The new Snort HTTP inspector (HI) is divided into two major parts. The HttpStreamSplitter
(splitter) accepts TCP payload data from Stream and subdivides it into message sections.
HttpInspect (inspector) processes individual message sections.

Splitter finish() is called by Stream when the TCP connection closes (including pruning).
It serves several specialized purposes in cases where the HTTP message is truncated (ends
unexpectedly).

The nature of splitting allows packets to be forwarded before they are aggregated into a message
section and inspected. This may lead to problems when the target consumes a partial message
body even though the end of the message body was never received because Snort blocked it.

Script detection is a feature developed to solve this problem for message bodies containing
Javascripts. The stream splitter scan() method searches its input for the end-of-script tag
"</script>". When necessary this requires scan() to unzip the data. This is an extra unzip as
storage limitations preclude saving the unzipped version of the data for subsequent reassembly.

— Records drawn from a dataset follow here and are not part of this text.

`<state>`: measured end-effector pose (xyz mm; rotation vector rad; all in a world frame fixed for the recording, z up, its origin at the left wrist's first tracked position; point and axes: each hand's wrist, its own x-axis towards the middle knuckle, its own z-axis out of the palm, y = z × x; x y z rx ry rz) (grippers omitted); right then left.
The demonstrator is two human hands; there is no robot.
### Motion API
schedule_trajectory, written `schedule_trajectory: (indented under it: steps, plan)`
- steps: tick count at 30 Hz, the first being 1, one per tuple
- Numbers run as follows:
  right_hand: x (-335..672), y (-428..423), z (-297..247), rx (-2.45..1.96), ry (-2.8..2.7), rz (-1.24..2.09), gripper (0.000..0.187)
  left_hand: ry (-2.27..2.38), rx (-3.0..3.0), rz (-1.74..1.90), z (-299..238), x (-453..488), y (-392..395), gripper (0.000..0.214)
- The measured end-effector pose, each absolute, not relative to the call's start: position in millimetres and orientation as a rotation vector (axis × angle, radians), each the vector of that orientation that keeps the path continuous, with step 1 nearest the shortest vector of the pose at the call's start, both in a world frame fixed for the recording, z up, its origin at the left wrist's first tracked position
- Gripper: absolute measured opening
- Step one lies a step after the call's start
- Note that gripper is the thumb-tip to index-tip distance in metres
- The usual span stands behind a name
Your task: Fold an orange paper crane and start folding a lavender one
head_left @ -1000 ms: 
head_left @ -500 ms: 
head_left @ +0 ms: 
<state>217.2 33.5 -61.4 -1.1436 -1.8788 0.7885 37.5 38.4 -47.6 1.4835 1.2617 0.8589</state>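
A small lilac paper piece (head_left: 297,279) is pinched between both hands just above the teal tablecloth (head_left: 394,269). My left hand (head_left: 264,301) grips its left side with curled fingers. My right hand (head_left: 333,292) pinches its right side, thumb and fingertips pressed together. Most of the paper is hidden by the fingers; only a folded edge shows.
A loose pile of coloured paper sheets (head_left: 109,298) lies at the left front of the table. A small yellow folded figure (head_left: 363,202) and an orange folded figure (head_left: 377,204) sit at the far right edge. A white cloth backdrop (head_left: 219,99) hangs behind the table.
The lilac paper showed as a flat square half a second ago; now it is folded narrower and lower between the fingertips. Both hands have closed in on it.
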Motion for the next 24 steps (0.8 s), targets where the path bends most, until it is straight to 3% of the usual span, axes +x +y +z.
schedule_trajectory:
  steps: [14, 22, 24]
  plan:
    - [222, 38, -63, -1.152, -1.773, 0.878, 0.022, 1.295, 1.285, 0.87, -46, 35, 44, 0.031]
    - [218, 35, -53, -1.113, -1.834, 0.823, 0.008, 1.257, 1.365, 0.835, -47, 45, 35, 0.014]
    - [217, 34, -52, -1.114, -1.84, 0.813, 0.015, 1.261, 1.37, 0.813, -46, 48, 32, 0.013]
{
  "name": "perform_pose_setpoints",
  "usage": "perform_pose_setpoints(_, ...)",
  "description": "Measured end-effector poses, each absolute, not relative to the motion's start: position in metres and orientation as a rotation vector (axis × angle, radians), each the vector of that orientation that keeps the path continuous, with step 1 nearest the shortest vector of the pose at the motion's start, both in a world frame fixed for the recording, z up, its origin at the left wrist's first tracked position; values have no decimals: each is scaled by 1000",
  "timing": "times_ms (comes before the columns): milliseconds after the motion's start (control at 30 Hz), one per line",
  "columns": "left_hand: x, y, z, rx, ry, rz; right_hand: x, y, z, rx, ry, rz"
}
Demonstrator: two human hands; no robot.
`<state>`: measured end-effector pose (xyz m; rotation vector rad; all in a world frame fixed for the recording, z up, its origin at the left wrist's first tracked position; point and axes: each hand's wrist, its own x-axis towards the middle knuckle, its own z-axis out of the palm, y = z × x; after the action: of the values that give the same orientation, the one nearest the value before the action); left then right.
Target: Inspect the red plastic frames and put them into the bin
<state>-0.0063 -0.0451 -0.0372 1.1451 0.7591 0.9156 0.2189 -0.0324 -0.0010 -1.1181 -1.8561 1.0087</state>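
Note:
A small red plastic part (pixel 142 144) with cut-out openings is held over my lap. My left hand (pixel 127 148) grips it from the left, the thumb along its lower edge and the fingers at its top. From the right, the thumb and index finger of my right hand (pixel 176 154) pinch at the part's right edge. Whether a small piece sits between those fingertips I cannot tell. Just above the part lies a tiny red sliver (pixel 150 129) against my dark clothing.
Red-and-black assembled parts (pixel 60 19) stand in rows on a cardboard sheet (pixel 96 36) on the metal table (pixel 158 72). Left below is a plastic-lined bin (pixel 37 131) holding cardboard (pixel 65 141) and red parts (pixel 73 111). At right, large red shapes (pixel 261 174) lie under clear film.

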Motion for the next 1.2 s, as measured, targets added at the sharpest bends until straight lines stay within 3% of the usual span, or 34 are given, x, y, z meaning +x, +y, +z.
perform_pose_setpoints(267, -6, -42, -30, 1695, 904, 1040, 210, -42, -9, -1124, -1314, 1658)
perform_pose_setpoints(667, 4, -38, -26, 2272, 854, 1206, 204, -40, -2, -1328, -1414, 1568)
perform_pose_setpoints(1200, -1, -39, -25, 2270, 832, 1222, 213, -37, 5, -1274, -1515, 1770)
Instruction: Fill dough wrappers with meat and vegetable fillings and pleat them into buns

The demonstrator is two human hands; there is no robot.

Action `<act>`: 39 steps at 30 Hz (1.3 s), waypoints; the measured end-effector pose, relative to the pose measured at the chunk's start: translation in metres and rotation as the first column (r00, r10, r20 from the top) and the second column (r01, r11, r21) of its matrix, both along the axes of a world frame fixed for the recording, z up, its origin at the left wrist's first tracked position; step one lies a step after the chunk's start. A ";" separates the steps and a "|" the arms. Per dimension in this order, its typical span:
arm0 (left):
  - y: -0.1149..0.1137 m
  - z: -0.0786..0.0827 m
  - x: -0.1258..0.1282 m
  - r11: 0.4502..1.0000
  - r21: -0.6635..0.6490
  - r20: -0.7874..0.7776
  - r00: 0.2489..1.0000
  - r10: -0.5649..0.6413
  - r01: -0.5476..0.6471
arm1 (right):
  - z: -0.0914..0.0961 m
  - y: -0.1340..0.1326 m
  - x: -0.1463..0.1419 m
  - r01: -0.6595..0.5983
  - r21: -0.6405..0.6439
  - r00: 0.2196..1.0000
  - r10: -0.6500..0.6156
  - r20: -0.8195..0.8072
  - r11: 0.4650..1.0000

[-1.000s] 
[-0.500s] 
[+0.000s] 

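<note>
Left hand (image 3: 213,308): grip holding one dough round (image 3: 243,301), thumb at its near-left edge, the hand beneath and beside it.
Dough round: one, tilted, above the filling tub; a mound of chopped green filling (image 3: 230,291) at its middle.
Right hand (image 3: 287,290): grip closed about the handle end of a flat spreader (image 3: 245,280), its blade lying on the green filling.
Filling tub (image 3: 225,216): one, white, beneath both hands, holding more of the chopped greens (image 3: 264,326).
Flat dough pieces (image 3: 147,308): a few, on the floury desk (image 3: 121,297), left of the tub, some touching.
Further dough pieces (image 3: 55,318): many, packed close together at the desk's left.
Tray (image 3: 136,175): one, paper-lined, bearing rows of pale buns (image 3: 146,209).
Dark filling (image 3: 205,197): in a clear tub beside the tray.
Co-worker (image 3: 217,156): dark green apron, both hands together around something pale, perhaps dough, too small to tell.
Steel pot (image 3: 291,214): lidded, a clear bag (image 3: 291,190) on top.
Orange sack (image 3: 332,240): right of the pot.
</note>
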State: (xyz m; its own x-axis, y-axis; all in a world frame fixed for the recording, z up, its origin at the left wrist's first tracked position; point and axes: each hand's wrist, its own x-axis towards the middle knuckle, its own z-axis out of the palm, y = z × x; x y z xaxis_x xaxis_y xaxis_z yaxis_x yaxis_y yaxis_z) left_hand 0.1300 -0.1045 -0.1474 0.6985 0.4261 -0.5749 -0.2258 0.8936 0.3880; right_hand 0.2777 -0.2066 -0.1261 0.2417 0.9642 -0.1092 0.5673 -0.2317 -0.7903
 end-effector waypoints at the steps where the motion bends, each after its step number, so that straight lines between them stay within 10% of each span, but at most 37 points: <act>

When the end of a script is found and the normal flush point has not been found, the current TCP
segment and all previous segments for the current message section are flushed using a special
procedure known as partial inspection. From the perspective of Stream (or H2I) a partial inspection
is a regular flush in every respect.

scan() calls prep_partial_flush() to prepare for the partial inspection. Then it returns a normal
flush point to Stream at the end of the current TCP segment. Partial inspections perform all of the
functions of a regular inspection including forwarding data to file processing and detection.

The difference between a partial inspection and a regular inspection is reassemble() saves the
input data for future reuse. Eventually there will be a regular full inspection of the entire
message section. reassemble() will accomplish this by combining the input data for the partial
inspection with later data that complete the message section.

Correct and efficient execution of a full inspection following a partial inspection requires
special handling of certain functions. Unzipping is only done once in reassemble(). The stored
input in reassemble() has already been through dechunking and unzipping. Data is forwarded to file
processing during the partial inspection and duplicate data will not be forwarded again. Some
of the message body normalization steps are done once during partial inspection with work
products saved for reuse.

It is possible to do more than one partial inspection of a single message section. Each partial
inspection is cumulative, covering the new data and all previous data.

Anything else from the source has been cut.